_What is required:_
Look below for the line holding "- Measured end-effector" and the line holding "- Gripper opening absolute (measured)". Transcribe exactly those lines and all lines between them, nothing more.

_Data shown:_
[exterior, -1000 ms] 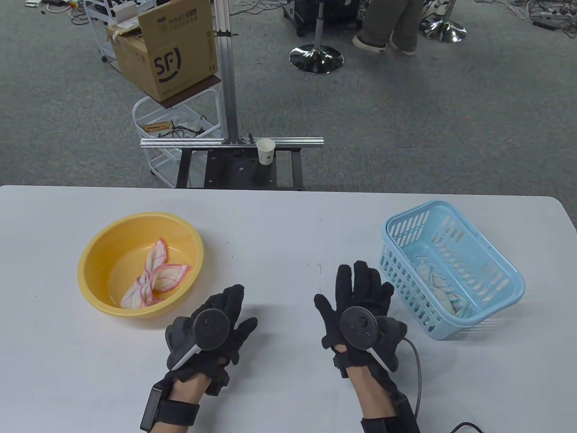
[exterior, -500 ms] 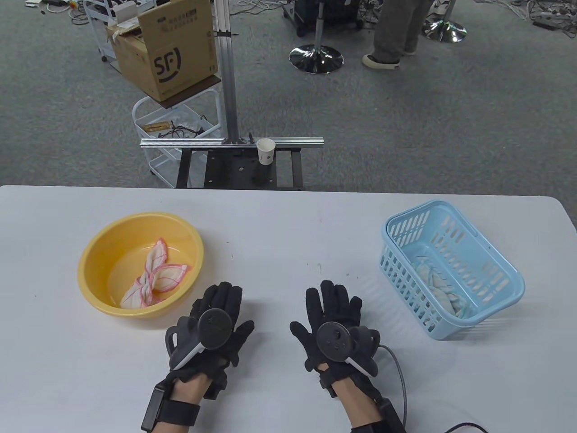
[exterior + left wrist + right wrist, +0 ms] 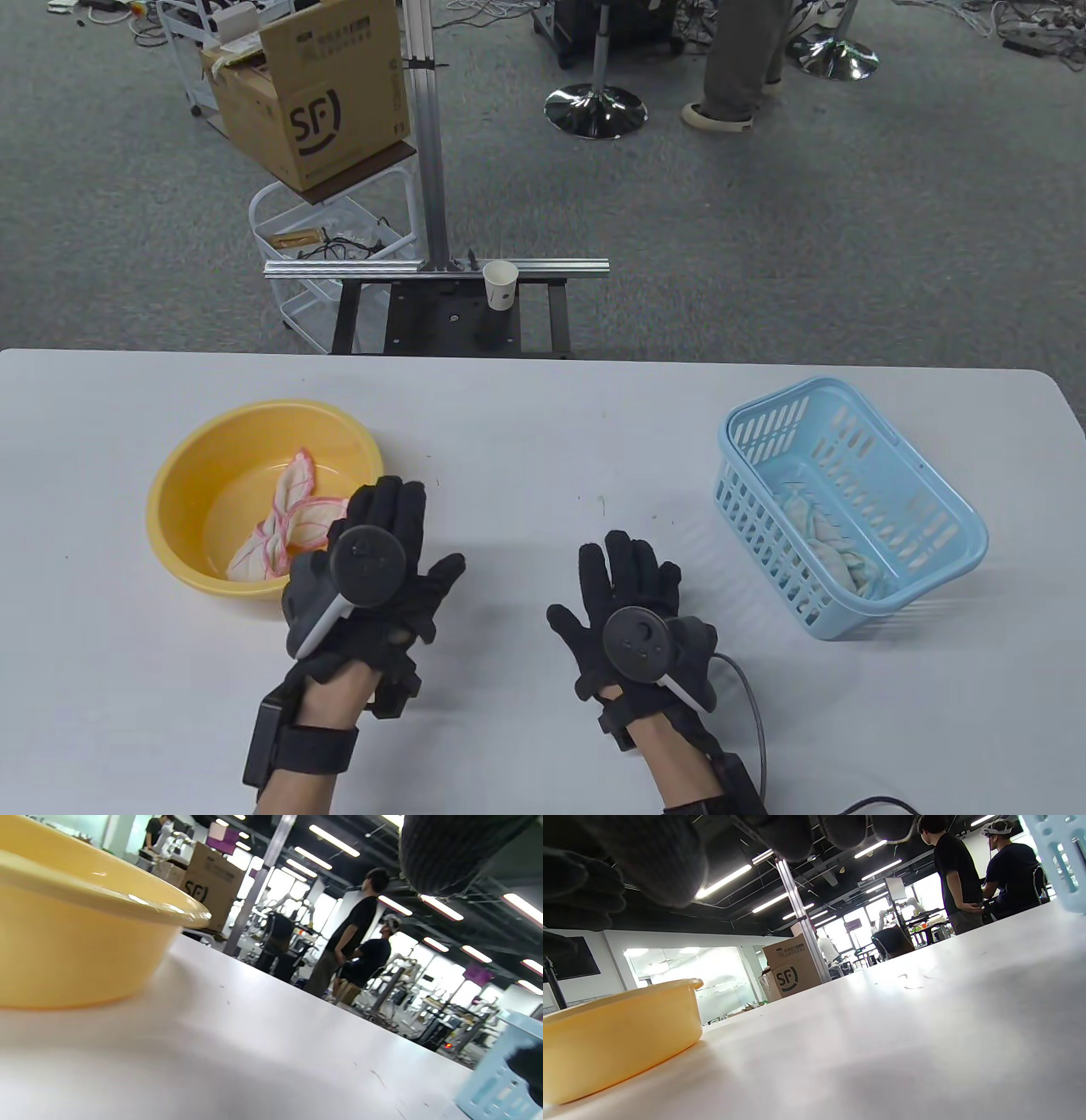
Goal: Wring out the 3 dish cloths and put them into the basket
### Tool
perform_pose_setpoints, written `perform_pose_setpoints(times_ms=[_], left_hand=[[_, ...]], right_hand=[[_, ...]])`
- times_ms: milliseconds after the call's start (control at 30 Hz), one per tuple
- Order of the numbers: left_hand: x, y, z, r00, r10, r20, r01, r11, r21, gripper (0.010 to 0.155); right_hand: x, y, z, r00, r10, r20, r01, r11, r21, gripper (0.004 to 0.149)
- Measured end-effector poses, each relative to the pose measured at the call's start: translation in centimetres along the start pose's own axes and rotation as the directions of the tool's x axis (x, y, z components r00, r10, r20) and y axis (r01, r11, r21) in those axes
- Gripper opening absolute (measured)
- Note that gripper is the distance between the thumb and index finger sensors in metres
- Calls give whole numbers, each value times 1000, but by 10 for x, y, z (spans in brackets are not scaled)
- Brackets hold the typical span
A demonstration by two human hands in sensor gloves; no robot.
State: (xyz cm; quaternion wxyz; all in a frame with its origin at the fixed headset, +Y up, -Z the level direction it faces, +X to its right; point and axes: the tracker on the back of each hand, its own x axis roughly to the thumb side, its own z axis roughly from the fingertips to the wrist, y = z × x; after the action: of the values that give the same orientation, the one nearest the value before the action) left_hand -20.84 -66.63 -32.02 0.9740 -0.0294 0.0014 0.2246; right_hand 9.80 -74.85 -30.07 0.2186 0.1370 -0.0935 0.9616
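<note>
A yellow basin (image 3: 182,475) stands on the table's left and holds twisted white cloths with pink edging (image 3: 284,522). My left hand (image 3: 386,543) hovers at the basin's near right rim, fingers straight and holding nothing. A light blue basket (image 3: 942,505) on the right holds a wrung white cloth (image 3: 836,543). My right hand (image 3: 624,577) lies spread over the table between basin and basket, empty. The basin (image 3: 72,955) fills the left of the left wrist view, and in the right wrist view the basin (image 3: 619,1031) sits low at the left.
The white table (image 3: 526,424) has bare surface between basin and basket. Beyond its far edge stand a metal frame with a paper cup (image 3: 501,284), a cardboard box (image 3: 314,93) on a cart, and a person's legs (image 3: 738,59).
My left hand has moved up and left to the basin's rim. My right hand drew back from the basket toward me, then stayed put.
</note>
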Motion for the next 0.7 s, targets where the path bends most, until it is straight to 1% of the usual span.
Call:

_Response area:_
- Measured end-effector poses, each relative to the pose measured at the call's start: translation in centimetres along the start pose's own axes and rotation as the directions of the tool's x axis (x, y, z components r00, r10, r20) and y axis (r01, r11, r21) in those axes
- Gripper opening absolute (measured)

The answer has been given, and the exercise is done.